While more American shoppers tend to bend the rules than their U.K. counterparts, Narvar characterized British shoppers as more “vengeful.” Nearly one-third of consumers across the pond said that poor service from a retailer justified fleecing them for a return, while 23 percent of U.S. shoppers said the same. What’s more, nearly 60 percent of respondents who admitted to exploiting retail returns policies reside in the U.K. However, the U.S. buyers who abuse returns policies are more active.
Inconvenient returns experiences actively deter shoppers from doing the right thing, the company believes. “By understanding the different types of problematic behavior associated with returns—and their deterrents—retailers can more easily solve the biggest pain points in their current returns processes and personalize the experience to curb further issues,” Anisa Kumar, Narvar’s chief customer officer, explained. “By adding some additional checkpoints to the process, personalizing the experience, and offering the right loyalty incentives, retailers can prevent a significant amount of revenue loss associated with returns.”
Returns are a hassle, 40 percent of respondents agreed, noting that if services like home pickup, boxless returns or nearby drop-off points were offered, they would be more likely to comply with retailers’ rules.
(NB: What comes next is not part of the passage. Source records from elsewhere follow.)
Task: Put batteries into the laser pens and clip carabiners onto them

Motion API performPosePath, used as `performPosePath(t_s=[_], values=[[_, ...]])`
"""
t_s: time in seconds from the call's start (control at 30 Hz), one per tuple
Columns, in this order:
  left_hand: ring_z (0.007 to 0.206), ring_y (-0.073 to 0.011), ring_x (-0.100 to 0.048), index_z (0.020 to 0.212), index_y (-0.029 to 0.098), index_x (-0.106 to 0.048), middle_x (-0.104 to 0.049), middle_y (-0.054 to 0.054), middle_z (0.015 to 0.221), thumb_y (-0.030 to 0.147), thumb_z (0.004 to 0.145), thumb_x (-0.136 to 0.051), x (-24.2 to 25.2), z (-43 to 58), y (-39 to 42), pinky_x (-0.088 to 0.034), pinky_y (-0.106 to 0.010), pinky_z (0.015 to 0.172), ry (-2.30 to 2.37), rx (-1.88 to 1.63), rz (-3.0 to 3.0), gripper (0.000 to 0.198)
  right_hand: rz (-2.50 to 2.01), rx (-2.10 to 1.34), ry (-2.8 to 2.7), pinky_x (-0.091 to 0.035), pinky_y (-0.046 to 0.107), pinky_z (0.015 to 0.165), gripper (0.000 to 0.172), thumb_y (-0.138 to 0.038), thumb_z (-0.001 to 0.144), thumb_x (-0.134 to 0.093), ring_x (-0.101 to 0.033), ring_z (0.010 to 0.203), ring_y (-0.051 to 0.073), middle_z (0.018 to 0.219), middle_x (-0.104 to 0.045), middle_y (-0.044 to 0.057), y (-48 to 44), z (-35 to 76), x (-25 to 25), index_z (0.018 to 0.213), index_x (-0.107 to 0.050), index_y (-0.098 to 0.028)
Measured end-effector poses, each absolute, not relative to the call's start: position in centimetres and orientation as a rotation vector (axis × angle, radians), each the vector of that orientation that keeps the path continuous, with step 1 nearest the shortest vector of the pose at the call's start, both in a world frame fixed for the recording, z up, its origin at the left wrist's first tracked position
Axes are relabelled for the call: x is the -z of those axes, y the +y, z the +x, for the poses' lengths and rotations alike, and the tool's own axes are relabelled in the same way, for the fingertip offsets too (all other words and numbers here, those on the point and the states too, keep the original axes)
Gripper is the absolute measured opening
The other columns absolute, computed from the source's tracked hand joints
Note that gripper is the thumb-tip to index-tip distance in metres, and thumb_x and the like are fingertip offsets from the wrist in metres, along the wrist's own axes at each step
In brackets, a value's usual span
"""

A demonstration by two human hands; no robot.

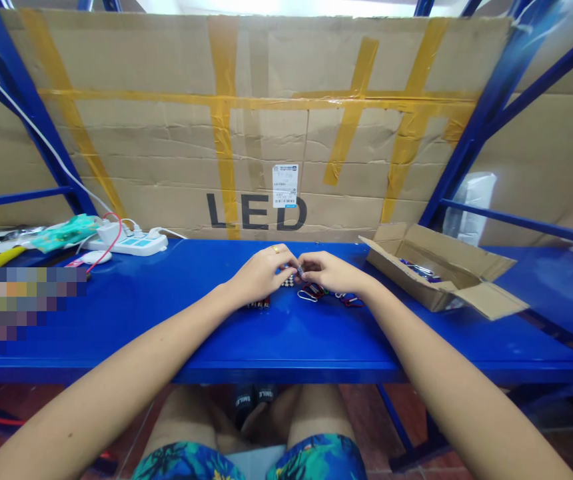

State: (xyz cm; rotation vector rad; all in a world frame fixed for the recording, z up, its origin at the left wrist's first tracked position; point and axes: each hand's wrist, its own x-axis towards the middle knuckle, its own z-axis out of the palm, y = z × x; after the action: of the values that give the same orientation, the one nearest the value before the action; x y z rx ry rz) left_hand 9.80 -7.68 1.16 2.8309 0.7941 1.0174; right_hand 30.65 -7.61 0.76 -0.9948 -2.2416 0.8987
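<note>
Over the middle of the blue table, my left hand (266, 270) and my right hand (334, 272) meet at the fingertips. Pinched by the right fingers is a small silvery-blue piece (300, 271), too small to name. My left thumb and fingers close in at its other side; what they grip is mostly hidden. Just below the fingertips lies a cluster of small silver pieces (287, 282). Several carabiners (312, 292) in silver, red and other colours lie beneath my right hand. Short reddish-brown cylinders with metal ends (260, 304) lie partly hidden under my left wrist.
An open cardboard box (411, 283) with metal and coloured pieces inside stands at right. On the left are a white power strip (139, 244), a green plastic bag (66, 231) and a red cable (109, 247). Taped cardboard (166, 147) walls off the back between blue frame posts.
</note>
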Motion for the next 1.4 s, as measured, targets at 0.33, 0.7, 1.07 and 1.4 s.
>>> performPosePath(t_s=[0.33,0.7,1.07,1.4], values=[[0.075,-0.0165,-0.062,0.083,0.018,-0.069,-0.072,-0.004,0.083,0.027,0.085,-0.054,-2.1,5.0,-4.5,-0.043,-0.029,0.068,1.269,-0.734,2.729,0.018,-1.066,-0.966,-2.095,-0.050,0.032,0.071,0.012,-0.012,0.079,-0.047,-0.059,0.072,0.016,0.078,-0.062,0.003,-7.3,30.4,-0.6,0.086,-0.054,-0.019],[0.066,-0.0151,-0.063,0.077,0.019,-0.072,-0.072,-0.003,0.074,0.018,0.075,-0.057,-1.3,6.8,-3.3,-0.043,-0.025,0.062,1.196,-0.326,2.705,0.015,-1.084,-0.950,-2.102,-0.049,0.030,0.068,0.013,-0.014,0.083,-0.048,-0.057,0.072,0.016,0.084,-0.061,0.005,-7.2,30.4,-0.4,0.094,-0.056,-0.018],[0.065,-0.0124,-0.060,0.082,0.014,-0.068,-0.069,-0.003,0.074,0.024,0.080,-0.061,-1.6,9.7,-6.7,-0.049,-0.025,0.062,0.966,-1.187,2.192,0.012,-1.032,-0.778,-2.181,-0.042,0.030,0.065,0.015,-0.023,0.088,-0.045,-0.050,0.067,0.016,0.073,-0.053,0.000,-7.6,30.0,-0.8,0.093,-0.058,-0.019],[0.051,-0.0102,-0.057,0.080,0.013,-0.063,-0.060,0.001,0.062,0.022,0.079,-0.062,-0.9,10.2,-7.5,-0.047,-0.022,0.049,0.830,-1.142,1.959,0.009,-0.972,-0.513,-2.240,-0.041,0.030,0.071,0.014,-0.021,0.085,-0.051,-0.052,0.076,0.017,0.086,-0.060,0.003,-8.4,29.7,-0.9,0.098,-0.057,-0.018]])
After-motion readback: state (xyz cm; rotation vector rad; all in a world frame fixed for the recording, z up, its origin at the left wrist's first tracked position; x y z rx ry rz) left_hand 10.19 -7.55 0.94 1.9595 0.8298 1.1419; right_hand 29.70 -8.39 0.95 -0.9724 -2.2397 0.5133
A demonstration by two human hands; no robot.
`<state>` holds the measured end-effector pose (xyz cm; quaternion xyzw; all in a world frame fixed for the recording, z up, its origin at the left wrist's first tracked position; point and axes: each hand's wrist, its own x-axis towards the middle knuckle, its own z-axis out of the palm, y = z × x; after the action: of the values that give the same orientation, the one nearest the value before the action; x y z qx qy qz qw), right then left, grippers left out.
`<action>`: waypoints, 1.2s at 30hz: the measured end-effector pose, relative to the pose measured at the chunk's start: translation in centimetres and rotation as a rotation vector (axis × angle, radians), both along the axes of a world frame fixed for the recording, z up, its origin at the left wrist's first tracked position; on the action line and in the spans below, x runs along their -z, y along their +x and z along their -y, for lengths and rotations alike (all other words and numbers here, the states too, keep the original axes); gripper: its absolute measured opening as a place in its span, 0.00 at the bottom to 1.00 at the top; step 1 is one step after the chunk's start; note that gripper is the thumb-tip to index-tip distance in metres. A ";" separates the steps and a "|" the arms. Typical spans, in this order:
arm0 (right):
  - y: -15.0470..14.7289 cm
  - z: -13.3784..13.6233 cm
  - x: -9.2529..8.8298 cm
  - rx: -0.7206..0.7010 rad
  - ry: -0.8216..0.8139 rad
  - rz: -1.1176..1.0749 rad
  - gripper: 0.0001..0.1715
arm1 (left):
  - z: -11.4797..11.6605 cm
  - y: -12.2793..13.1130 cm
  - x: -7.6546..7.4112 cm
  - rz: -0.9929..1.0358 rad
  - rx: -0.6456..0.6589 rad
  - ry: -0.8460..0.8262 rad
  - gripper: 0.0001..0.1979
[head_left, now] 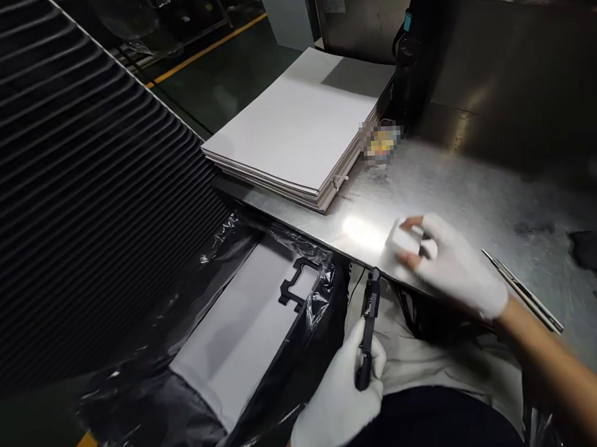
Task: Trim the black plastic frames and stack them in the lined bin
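Below the near edge of the table (476, 181), the left hand (338, 401) grips with closed fingers the lower end of a slim black part (370, 306), its long axis pointing up toward the small white block (403, 239) that the right hand (456, 268) pinches on the table.

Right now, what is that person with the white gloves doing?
A person in white gloves works at a shiny steel table. The left hand grips a thin black part down by the lap. The right hand holds a small white block on the table, near a stack of pale sheets.
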<state>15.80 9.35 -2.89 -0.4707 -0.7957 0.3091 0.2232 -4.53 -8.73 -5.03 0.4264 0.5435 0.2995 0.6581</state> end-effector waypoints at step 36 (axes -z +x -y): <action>1.3 7.1 0.6 -0.398 -0.006 -0.078 0.17 | 0.6 2.0 -0.9 -0.257 -0.039 -0.058 0.30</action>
<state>17.07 2.21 -3.51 -0.2923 -0.8630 0.3673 0.1868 -2.58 -9.35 -4.14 0.4314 0.6400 0.2392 0.5891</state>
About 60 percent said that it’s easier to take advantage of policy loopholes online, where shoppers are not often asked for proof that a return is necessary. According to Narvar, retailers should require a photo to prove that an item is damaged, or steer suspicious returns to a store location whenever possible. Forcing would-be returners to process the transactions online, instead of providing a return label in box, can help retailers catch more ineligible items.
Just 15 percent of respondents said that solutions like these would not deter them from continuing to make questionable decisions regarding returns, Narvar said, meaning that enacting such measures could potentially change the behavior of 85 percent of shoppers.